WHAT IS NEEDED: Make an exact copy of all the data, pictures excluded.

DATA:
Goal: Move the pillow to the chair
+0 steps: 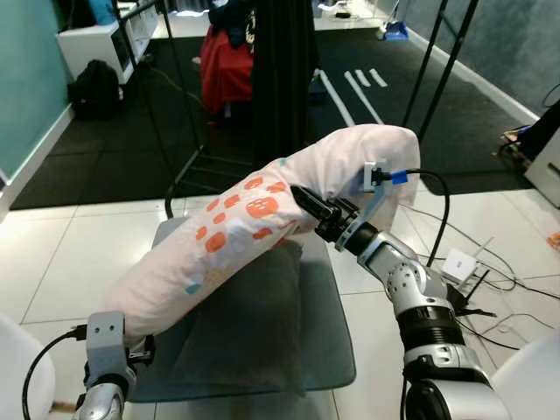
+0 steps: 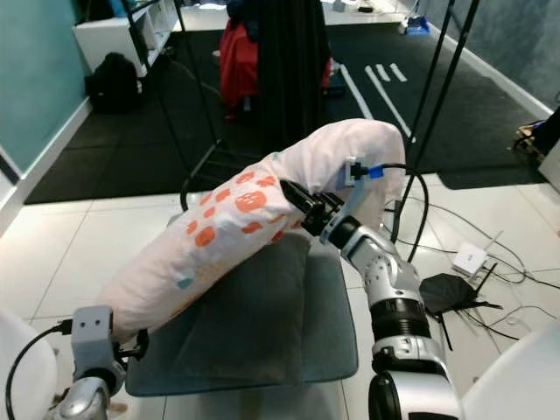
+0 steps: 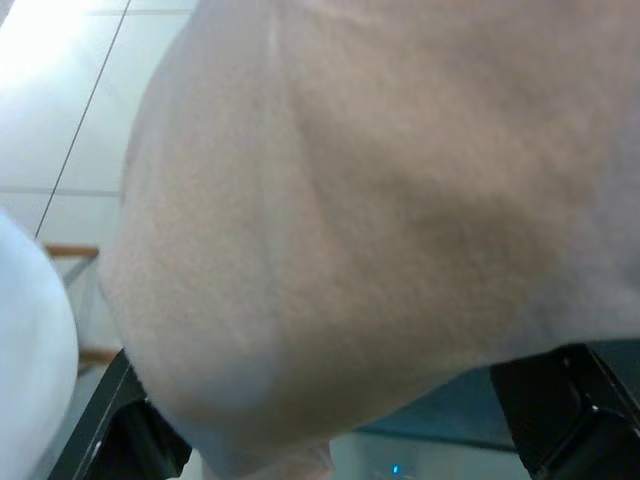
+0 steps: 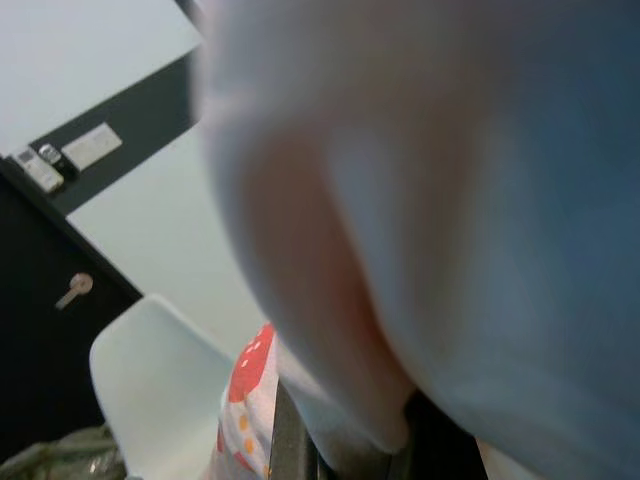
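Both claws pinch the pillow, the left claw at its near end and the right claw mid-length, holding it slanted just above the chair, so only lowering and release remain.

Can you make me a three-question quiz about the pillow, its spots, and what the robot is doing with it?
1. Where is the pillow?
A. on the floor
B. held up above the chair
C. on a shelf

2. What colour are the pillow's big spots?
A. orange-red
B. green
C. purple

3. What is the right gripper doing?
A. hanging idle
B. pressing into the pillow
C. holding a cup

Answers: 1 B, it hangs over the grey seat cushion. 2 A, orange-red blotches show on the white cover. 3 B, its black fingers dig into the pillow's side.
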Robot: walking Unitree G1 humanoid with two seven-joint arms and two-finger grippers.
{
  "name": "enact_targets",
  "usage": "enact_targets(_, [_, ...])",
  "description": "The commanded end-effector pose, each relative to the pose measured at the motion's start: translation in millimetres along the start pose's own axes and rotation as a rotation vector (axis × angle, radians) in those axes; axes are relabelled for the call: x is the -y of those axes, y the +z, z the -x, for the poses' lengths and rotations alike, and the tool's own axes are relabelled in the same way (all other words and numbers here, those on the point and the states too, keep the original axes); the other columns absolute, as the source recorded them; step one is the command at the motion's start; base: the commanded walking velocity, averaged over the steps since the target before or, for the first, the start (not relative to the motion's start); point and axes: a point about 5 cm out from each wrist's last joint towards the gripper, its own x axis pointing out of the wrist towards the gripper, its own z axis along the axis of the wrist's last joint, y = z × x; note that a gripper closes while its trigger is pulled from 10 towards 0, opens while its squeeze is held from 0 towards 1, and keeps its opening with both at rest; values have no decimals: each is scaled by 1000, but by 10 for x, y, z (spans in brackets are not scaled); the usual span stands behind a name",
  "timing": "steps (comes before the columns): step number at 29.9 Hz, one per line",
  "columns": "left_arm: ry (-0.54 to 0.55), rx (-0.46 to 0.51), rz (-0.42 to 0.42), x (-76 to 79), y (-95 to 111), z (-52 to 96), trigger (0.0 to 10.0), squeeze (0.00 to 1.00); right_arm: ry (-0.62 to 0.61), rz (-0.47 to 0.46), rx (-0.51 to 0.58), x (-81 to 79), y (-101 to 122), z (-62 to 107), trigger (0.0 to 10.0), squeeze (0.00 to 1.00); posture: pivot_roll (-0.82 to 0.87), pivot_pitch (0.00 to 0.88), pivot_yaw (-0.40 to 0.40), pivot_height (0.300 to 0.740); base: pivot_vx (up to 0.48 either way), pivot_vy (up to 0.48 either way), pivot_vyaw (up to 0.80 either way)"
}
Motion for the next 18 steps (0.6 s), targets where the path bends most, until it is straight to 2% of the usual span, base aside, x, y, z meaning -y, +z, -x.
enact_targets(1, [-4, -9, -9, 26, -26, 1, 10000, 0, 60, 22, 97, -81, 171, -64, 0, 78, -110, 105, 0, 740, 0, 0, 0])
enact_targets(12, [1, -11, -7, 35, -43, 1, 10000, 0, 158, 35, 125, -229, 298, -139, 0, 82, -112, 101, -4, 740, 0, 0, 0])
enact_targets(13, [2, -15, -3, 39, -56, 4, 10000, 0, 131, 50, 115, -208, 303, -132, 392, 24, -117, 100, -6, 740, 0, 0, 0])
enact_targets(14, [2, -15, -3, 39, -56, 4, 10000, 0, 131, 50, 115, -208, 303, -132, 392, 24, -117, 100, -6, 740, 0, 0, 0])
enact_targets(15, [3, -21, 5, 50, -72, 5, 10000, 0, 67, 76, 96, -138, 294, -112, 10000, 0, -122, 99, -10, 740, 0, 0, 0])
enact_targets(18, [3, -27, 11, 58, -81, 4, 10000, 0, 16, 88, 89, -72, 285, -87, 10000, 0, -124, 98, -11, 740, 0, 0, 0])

ANSWER TO THIS PROBLEM:
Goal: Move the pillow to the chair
+0 steps: 
+0 steps: 
+0 steps: 
+0 steps: 
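Both claws pinch the pillow, the left claw at its near end and the right claw mid-length, holding it slanted just above the chair, so only lowering and release remain.

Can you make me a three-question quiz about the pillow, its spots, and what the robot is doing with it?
1. Where is the pillow?
A. on the floor
B. held up above the chair
C. on a shelf

2. What colour are the pillow's big spots?
A. orange-red
B. green
C. purple

3. What is the right gripper doing?
A. hanging idle
B. pressing into the pillow
C. holding a cup

Answers: 1 B, it hangs over the grey seat cushion. 2 A, orange-red blotches show on the white cover. 3 B, its black fingers dig into the pillow's side.
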Robot: walking Unitree G1 humanoid with two seven-joint arms and two-finger grippers.
{
  "name": "enact_targets",
  "usage": "enact_targets(_, [_, ...])",
  "description": "The commanded end-effector pose, each relative to the pose measured at the motion's start: translation in millimetres along the start pose's own axes and rotation as a rotation vector (axis × angle, radians) in those axes; axes are relabelled for the call: x is the -y of those axes, y the +z, z the -x, for the poses' lengths and rotations alike, and the tool's own axes are relabelled in the same way (all other words and numbers here, those on the point and the states too, keep the original axes); the other columns absolute, as the source recorded them; step one is the command at the motion's start; base: the commanded walking velocity, averaged over the steps since the target before or, for the first, the start (not relative to the motion's start); point and axes: a point about 5 cm out from each wrist's last joint towards the gripper, its own x axis pointing out of the wrist towards the gripper, its own z axis along the axis of the wrist's last joint, y = z × x; note that a gripper closes while its trigger is pulled from 10 towards 0, opens while its squeeze is held from 0 towards 1, and keeps its opening with both at rest; values have no decimals: each is scaled by 1000, but by 10 for x, y, z (spans in brackets are not scaled); the usual span stands behind a name",
  "timing": "steps (comes before the columns): step number at 29.9 Hz, one per line",
  "columns": "left_arm: ry (-0.54 to 0.55), rx (-0.46 to 0.51), rz (-0.42 to 0.42), x (-76 to 79), y (-95 to 111), z (-52 to 96), trigger (0.0 to 10.0), squeeze (0.00 to 1.00); right_arm: ry (-0.62 to 0.61), rz (-0.47 to 0.46), rx (-0.51 to 0.58), x (-81 to 79), y (-101 to 122), z (-62 to 107), trigger (0.0 to 10.0), squeeze (0.00 to 1.00); posture: pivot_roll (-0.82 to 0.87), pivot_pitch (0.00 to 0.88), pivot_yaw (-0.40 to 0.40), pivot_height (0.300 to 0.740); base: pivot_vx (up to 0.48 either way), pivot_vy (up to 0.48 either way), pivot_vyaw (up to 0.80 either way)"
}
Motion for the next 18 steps (0.6 s), targets where the path bends most, until it is straight to 2% of the usual span, base aside, x, y, z meaning -y, +z, -x.
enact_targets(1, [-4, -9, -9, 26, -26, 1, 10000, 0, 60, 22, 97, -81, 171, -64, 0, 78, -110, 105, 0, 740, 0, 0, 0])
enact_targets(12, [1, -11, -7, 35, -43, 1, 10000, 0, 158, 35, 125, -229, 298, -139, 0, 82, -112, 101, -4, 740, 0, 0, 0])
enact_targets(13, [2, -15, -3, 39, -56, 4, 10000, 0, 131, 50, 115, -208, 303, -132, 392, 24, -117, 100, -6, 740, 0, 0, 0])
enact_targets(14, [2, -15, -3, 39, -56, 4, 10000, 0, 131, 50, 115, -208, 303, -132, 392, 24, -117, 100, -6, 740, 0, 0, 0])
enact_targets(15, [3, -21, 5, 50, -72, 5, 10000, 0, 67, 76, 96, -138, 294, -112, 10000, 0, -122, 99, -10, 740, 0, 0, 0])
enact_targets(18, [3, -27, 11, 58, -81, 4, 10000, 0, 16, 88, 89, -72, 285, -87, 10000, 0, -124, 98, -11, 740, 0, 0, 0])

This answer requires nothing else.